Whoever constructs their basket of goods and services does not shop where I shop. When it's convenient for them, their index does not include food or fuel, which would be OK if I didn't eat or I didn't drive, except that I do. And finally, the idea that you construct a cost of living index that doesn't include tax is farcical. If I didn't have to pay the tax, as I've said many times, I wouldn't complain about the index. But I do.

It is my belief, and this is supported by John Williams over at Shadow Stats, that the underlying depreciation of the purchasing power of the U.S. dollar is more like 6 or 7 percent compounded.

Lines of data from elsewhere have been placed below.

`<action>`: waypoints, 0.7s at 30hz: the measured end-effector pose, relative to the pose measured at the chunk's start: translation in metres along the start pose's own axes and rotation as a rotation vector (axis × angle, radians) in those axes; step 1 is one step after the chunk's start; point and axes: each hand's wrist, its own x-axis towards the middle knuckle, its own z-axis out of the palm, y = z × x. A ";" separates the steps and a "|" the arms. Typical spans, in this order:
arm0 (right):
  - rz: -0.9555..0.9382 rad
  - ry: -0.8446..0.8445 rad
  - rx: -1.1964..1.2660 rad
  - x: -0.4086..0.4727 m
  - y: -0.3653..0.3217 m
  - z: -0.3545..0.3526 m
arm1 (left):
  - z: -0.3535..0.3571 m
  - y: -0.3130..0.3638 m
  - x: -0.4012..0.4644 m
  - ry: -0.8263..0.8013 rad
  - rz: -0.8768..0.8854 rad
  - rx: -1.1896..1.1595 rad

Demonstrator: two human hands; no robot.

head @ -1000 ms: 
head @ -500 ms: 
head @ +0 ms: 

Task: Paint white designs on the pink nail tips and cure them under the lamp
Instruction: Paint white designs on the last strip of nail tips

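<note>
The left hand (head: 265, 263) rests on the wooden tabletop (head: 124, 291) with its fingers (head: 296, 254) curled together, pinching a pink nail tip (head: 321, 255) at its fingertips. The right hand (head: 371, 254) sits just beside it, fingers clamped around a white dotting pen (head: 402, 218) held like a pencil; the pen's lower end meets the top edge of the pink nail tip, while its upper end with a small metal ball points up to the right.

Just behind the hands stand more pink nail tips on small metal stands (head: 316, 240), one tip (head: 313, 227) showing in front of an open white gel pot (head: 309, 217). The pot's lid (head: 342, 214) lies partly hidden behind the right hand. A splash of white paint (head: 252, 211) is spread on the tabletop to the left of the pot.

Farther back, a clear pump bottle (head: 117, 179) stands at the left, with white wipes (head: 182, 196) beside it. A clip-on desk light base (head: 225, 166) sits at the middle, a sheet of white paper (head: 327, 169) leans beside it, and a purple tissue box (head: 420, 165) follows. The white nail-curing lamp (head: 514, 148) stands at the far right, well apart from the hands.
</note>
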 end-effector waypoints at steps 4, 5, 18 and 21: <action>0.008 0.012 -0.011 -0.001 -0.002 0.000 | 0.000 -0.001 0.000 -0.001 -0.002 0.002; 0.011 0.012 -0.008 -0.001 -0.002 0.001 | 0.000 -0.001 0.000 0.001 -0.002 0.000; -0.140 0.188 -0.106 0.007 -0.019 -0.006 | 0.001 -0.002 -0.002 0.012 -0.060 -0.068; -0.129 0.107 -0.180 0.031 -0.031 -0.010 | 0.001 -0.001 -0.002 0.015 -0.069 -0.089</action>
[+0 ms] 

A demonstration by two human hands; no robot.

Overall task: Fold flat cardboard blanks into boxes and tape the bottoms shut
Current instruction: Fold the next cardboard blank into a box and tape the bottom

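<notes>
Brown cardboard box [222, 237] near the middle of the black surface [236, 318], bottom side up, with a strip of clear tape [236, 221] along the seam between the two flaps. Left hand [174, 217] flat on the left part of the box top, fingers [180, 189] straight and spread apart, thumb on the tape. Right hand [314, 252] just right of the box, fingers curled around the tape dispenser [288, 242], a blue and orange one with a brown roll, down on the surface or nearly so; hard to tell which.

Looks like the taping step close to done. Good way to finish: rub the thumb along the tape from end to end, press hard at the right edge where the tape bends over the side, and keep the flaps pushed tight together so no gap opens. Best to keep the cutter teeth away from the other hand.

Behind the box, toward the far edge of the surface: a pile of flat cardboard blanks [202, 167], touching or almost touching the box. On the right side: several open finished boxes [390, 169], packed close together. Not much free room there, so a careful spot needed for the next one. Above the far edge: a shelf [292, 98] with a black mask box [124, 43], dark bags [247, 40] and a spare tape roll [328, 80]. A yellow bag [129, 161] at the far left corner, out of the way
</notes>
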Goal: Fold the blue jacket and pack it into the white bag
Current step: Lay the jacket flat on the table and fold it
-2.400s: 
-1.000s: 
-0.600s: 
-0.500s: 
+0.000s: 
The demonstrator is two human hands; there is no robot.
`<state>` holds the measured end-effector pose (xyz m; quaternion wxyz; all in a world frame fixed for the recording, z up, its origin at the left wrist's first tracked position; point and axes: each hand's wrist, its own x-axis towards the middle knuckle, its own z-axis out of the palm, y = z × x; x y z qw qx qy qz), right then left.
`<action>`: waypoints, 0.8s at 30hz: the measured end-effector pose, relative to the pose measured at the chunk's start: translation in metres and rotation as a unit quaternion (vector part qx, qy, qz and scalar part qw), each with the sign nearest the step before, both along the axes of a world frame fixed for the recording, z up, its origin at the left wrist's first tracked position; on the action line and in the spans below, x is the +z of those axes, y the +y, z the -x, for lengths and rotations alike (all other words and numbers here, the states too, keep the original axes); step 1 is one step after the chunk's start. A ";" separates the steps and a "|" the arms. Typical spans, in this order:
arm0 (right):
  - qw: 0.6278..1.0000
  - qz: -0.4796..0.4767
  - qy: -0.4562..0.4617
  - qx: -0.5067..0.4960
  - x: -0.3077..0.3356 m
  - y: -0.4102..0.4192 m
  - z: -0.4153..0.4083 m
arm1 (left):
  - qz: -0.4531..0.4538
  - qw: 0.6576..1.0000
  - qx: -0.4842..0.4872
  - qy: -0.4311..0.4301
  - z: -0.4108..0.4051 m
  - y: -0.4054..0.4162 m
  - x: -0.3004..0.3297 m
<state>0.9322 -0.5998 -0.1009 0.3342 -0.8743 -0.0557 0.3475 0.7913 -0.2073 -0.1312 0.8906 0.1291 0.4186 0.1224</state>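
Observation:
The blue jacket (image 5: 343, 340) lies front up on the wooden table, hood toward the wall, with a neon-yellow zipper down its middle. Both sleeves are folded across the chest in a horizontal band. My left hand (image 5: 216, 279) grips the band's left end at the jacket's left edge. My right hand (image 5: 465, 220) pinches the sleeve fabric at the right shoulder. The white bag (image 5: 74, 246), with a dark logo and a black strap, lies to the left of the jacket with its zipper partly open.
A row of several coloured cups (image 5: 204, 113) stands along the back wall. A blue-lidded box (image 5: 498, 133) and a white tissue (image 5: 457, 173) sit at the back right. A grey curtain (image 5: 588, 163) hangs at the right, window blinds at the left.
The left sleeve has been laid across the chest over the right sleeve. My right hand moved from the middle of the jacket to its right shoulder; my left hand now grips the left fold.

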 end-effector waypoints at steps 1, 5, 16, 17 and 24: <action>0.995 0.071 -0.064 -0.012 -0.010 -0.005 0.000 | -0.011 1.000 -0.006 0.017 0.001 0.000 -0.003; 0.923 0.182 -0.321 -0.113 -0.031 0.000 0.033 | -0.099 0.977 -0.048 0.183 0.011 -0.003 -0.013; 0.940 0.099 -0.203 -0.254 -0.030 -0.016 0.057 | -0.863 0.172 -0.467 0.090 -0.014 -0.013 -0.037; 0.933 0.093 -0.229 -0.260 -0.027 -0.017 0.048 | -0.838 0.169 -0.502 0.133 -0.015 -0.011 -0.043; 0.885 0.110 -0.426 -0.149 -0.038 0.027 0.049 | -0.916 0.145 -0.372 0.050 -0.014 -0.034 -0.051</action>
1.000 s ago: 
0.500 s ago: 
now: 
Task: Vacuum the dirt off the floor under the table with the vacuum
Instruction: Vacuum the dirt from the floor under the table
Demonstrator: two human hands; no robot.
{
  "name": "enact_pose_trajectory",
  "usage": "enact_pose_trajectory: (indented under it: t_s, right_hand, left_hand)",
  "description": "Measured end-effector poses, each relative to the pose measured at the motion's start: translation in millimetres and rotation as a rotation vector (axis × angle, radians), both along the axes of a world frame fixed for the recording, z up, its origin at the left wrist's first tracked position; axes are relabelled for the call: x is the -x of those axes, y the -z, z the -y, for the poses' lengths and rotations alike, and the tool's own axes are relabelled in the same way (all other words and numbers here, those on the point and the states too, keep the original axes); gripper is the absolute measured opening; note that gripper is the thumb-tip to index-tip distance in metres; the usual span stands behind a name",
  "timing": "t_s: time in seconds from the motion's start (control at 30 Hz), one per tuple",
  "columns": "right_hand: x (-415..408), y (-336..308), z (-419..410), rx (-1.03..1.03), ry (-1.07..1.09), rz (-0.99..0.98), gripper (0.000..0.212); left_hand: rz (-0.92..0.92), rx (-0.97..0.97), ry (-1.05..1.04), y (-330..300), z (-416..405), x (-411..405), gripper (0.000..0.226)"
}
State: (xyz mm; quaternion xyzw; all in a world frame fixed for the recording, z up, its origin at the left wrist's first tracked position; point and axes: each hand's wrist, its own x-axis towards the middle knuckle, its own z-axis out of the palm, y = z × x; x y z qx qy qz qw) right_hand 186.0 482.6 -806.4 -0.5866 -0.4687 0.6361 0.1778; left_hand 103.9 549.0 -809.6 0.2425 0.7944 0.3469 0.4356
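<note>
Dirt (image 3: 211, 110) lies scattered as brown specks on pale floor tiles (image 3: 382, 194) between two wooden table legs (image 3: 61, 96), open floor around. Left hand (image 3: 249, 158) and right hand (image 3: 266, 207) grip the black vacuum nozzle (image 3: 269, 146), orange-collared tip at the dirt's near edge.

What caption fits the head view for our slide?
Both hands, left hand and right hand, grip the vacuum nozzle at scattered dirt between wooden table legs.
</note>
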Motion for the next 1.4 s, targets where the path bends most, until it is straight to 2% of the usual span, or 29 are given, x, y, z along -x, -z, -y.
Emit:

If that is true-and of course your readers will have to draw their own conclusions based on their own spending experience-the value proposition put up by the U.S. 10-year Treasury, where it pays you less than 3 percent, and your purchasing power declines by about 6 percent, is not very good. The promise that the U.S. Treasury is putting up in world capital markets is, we absolutely promise to depreciate your purchasing power by more than 3 percent compounded, for the entire length of time you own this bond.

Jim Grant has famously described this as return-free risk. So I would hold out to you, irrespective of what happens in the next two months or three months or 12 months, that the contest really comes down to the 10-year U.S. Treasury security, the benchmark store of wealth on a global basis, relative to precious metals. For me, that contest is an absolute no-brainer.